An Asymmetry Between Rothbard's Treatment of Positive and Negative Externalities

According to Rothbard, a positive externality is an economically unoperationalizable term, because by definition there can be no demonstrated market demand for the goods alleged to exhibit such externalities. However, he does concede that there exists a perfectly meaningful economic definition of negative externalities - i.e., the effects of transactions between A and B which physically interfere with the property rights of C. How can this conceptual asymmetry be explained? In my view, two things have to be taken into account in order to answer this question.

First, it has to be recalled that non-action with respect to someone else's assets that are alleged to create positive spillover effects can be given a number of equally plausible though mutually exclusive psychological interpretations (free-rider's enjoyment, indifference, dislike, etc.), but only one praxeological interpretation (a preference for non-payment over payment for the ostensible "good" under consideration). Likewise, non-action with respect to one's own assets can be psychologically interpreted in many different ways, but only one explanation makes praxeological sense in this context - namely, a preference for keeping the assets in question over trading them for something else, giving them away or disposing of them in any other manner.

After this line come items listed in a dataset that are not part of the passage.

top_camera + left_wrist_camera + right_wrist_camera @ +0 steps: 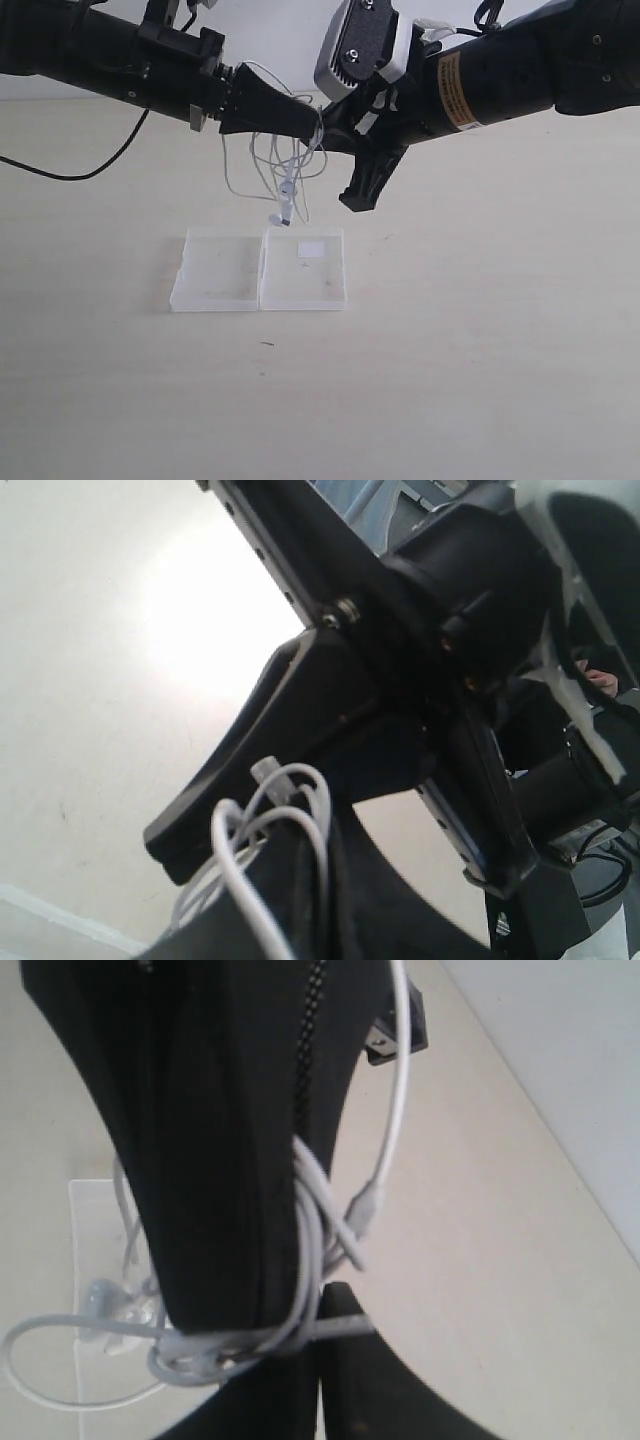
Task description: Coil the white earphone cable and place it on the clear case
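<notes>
The white earphone cable [262, 150] is wound in loose loops round the tip of my left gripper [315, 125], which is shut on it in the air above the table. Its earbuds [285, 205] dangle just over the clear case [225, 272], which lies open and flat, with a white label [311, 249] on its right half. My right gripper [328, 136] meets the left one tip to tip. In the right wrist view it [322, 1305] is shut on the cable [310, 1230] near the plug end. In the left wrist view the loops [235, 870] lie over my left gripper [320, 845].
The pale table [480, 360] spreads out all round the case. A black robot cable [70, 172] trails across the table at the far left. A white wall runs along the back edge.
</notes>
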Robot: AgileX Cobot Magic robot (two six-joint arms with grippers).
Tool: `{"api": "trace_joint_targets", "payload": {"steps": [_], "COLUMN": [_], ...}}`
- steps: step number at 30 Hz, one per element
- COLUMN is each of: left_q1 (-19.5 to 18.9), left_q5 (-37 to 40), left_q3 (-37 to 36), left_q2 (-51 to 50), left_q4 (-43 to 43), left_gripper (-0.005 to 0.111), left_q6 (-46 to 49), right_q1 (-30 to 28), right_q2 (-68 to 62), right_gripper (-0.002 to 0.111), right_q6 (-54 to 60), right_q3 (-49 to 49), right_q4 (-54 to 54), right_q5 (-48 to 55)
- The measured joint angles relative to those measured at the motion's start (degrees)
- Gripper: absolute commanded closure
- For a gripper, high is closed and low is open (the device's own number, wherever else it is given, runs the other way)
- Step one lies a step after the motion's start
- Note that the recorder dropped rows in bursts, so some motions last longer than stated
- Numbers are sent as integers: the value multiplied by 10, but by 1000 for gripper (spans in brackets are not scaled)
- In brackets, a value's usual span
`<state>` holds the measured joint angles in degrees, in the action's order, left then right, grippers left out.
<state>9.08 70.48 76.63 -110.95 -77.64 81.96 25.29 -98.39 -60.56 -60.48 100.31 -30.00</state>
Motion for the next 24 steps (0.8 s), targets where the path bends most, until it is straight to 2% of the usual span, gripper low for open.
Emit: {"api": "trace_joint_targets", "payload": {"steps": [3, 18, 20, 24], "left_q1": [0, 0, 0, 0], "left_q5": [-2, -3, -4, -7], "left_q3": [0, 0, 0, 0], "left_q2": [0, 0, 0, 0], "left_q4": [9, 105, 115, 127], "left_gripper": [107, 107, 107, 107], "left_q6": [1, 40, 42, 43], "right_q1": [0, 0, 1, 2], "right_q2": [0, -29, -29, -20], "right_gripper": [100, 100, 100, 100], "right_q6": [-2, -23, -26, -57], "right_q3": [0, 0, 0, 0], "right_q4": [2, 0, 0, 0], "right_q5": [7, -30, -5, 112]}}
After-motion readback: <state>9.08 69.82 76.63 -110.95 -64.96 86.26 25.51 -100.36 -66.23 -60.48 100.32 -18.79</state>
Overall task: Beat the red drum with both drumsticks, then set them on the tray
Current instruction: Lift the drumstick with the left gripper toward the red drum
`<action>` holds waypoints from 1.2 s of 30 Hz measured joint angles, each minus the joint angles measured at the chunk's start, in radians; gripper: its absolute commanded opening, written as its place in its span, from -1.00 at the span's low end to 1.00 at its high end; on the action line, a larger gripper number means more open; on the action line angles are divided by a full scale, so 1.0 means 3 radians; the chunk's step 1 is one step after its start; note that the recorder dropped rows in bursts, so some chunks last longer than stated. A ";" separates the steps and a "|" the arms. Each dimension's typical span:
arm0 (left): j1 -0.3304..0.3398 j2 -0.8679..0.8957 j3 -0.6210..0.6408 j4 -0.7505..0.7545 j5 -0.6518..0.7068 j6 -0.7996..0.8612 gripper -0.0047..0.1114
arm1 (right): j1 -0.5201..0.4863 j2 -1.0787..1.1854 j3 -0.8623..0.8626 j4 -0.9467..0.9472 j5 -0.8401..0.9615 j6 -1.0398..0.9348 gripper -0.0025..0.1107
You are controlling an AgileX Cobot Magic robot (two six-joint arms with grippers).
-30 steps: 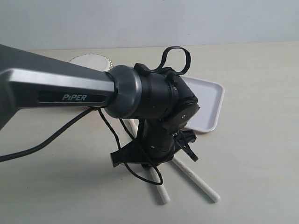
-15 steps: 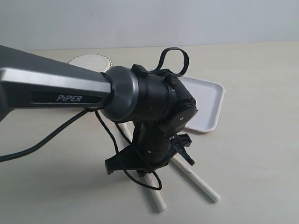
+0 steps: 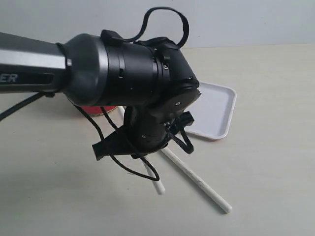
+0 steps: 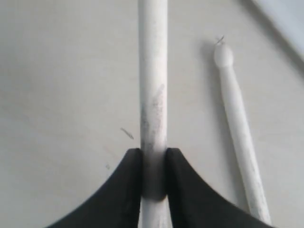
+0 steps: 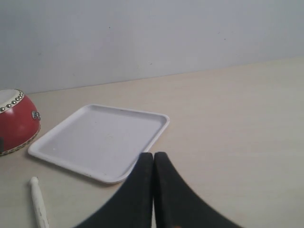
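In the left wrist view my left gripper is shut on one pale drumstick, which runs straight out from the jaws. The second drumstick lies on the table beside it, apart from the fingers. In the exterior view the left arm hides most of the red drum. The held drumstick's end pokes out below the wrist, and the loose drumstick lies to its right. The white tray sits empty behind. My right gripper is shut on nothing near the tray, with the drum beyond it.
A black cable loops under the left wrist. A pale wall stands behind the beige table. The tip of a drumstick shows at the edge of the right wrist view.
The left arm has risen and swung toward the camera and left, now covering the drum's top. The gripped drumstick has lifted with it; the other stick has stayed on the table.
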 measured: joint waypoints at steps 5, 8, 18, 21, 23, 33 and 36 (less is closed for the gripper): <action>-0.0113 -0.0265 0.0008 0.0408 0.0013 -0.0108 -0.92 | 0.0000 0.0000 0.0000 0.0000 0.0000 0.0000 -0.96; -0.0203 -0.0430 0.0008 0.0603 0.0054 -0.0166 -0.92 | 0.0000 0.0000 0.0000 0.0000 0.0000 0.0000 -0.96; -0.0443 -0.0930 0.0008 0.1233 0.0232 -0.0205 -0.92 | 0.0000 0.0000 0.0000 0.0000 0.0000 0.0000 -0.96; -0.0459 -0.1035 0.0008 0.1264 0.0264 -0.0198 -0.92 | 0.0000 0.0000 0.0000 0.0000 0.0000 0.0000 -0.96; -0.0463 -0.1097 0.0008 0.1263 0.0279 -0.0198 -0.92 | 0.0000 0.0000 0.0000 0.0000 0.0000 0.0000 -0.96; -0.0466 -0.1460 0.0008 0.1263 0.0285 -0.0148 -0.92 | 0.0000 0.0000 0.0000 0.0000 0.0000 0.0000 -0.96; -0.0466 -0.1670 0.0008 0.1256 0.0285 0.0099 -0.92 | 0.0000 0.0000 0.0000 0.0000 0.0000 0.0000 -0.96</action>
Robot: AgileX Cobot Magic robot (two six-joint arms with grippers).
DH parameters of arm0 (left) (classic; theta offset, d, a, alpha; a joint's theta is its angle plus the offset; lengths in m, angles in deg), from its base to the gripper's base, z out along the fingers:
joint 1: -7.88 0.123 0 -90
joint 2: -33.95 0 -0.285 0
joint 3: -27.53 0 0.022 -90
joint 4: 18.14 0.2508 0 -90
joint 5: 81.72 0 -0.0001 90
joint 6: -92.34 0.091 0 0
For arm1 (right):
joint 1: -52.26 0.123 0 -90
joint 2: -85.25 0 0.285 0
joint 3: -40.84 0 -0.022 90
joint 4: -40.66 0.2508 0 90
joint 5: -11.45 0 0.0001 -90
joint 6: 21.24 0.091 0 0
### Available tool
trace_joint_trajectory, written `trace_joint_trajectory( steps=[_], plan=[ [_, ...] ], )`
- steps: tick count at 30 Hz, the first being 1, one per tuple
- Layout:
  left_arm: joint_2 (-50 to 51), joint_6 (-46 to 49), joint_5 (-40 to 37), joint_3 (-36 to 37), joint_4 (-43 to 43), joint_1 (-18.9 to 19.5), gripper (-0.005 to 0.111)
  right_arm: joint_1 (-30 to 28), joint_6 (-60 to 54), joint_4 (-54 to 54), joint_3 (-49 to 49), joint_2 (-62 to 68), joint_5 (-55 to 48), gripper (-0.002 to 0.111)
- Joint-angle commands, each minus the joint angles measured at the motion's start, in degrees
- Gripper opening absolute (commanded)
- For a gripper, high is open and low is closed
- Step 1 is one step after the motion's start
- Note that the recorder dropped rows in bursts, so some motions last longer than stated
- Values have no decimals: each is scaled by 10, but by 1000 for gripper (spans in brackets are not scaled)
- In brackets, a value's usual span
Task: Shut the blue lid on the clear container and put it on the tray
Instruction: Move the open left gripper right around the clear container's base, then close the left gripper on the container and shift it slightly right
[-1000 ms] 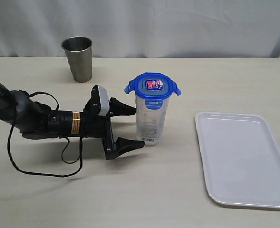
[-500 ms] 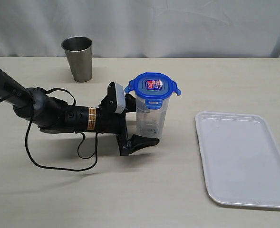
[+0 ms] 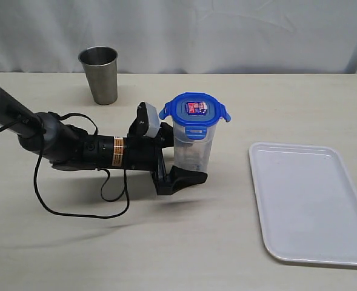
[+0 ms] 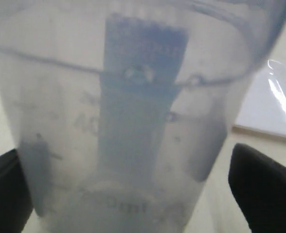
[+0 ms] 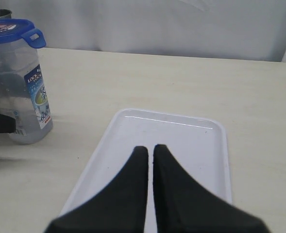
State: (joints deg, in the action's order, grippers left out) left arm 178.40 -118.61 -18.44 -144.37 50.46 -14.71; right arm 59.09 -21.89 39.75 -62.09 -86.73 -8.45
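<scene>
Left jaws now astride clear container (image 3: 193, 145)

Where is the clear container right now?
In the exterior view the clear container stands upright mid-table, between the open fingers of the left gripper, with the tray off to its right.

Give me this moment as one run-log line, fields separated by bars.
left end effector: open, around clear container | right end effector: shut, empty | blue lid: sits on container | tray: holds nothing
</scene>
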Motion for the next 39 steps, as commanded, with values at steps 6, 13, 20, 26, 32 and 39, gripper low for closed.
trace_joint_trajectory(
  steps=[6,13,20,26,32,39],
  plan=[
    [0,-80,9,-3,-8,-1,104,-4,2,1,1,-2,1,4],
    [0,-86,5,-3,-8,-1,104,-4,2,1,1,-2,1,4],
    [0,-47,5,-3,-7,-1,104,-4,2,1,1,-2,1,4],
    [0,-47,5,-3,-2,-1,104,-4,2,1,1,-2,1,4],
    [0,-47,30,-3,12,-1,104,-4,2,1,1,-2,1,4],
    [0,-47,55,-3,10,-1,104,-4,2,1,1,-2,1,4]
  ],
)
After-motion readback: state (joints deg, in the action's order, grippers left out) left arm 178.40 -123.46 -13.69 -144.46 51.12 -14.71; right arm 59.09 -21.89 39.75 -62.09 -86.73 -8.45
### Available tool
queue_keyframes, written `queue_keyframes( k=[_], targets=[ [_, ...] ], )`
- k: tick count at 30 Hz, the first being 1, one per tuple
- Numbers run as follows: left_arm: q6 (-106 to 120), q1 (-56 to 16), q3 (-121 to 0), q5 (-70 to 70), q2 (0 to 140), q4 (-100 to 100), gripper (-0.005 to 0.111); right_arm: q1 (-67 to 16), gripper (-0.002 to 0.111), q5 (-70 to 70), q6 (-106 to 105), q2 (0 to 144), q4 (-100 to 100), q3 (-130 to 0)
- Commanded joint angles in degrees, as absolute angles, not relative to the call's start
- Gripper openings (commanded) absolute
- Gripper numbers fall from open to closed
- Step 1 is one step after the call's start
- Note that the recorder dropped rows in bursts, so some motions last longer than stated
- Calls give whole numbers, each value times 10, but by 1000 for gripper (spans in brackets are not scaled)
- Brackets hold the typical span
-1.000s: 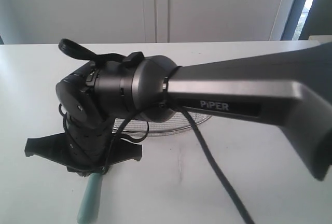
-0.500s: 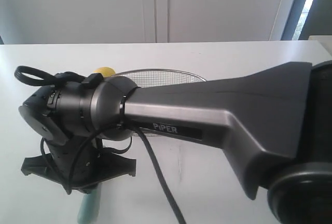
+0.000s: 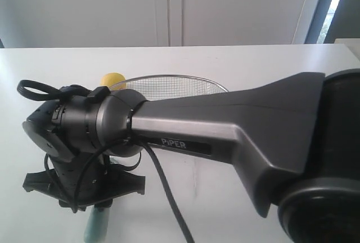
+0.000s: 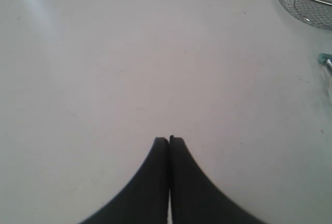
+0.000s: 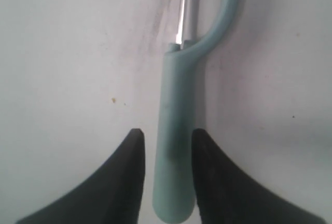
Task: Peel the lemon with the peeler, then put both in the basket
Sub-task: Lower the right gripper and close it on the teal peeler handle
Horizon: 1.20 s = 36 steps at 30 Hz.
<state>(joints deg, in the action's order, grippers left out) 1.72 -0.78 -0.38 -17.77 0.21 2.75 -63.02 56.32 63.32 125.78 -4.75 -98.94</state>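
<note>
Two things are waiting on the white tabletop point(image 3: 270, 63), outside the basket point(image 3: 169, 77), so I think the first step is just starting: picking up the peeler point(image 5: 175, 105). The big dark right arm point(image 3: 225, 125) is reaching low across the front. The wire basket is sitting behind it. The right pincer point(image 5: 167, 136) is hanging spread, one finger on each side of the peeler's handle, with a thin gap showing on one side. Next it is needing to squeeze shut and lift. The left pincer point(image 4: 169, 140) is pressed together over bare tabletop. The peeler is lying flat, pale green, with a shiny blade in its loop. The small yellow lemon point(image 3: 112, 79) is sitting just beside the basket's rim.
</note>
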Motion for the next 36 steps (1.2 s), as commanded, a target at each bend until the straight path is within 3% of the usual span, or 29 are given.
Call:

Hence, it becomes visible that an action (payment or other form of voluntary acceptance) is required on the part of the putative beneficiary of a positive externality to prove that he is in fact one, but no action is required on the part of someone whose property is uninvitedly interfered with to classify any such interference as a negative externality. This, as I see it, is because the benefits derived from keeping one's property assets can be traced back to the preceding action of acquiring them (via a regression theorem of social interactions), but the benefits of being affected by positive externalities can be traced back to none of the preceding actions of the ostensible beneficiaries.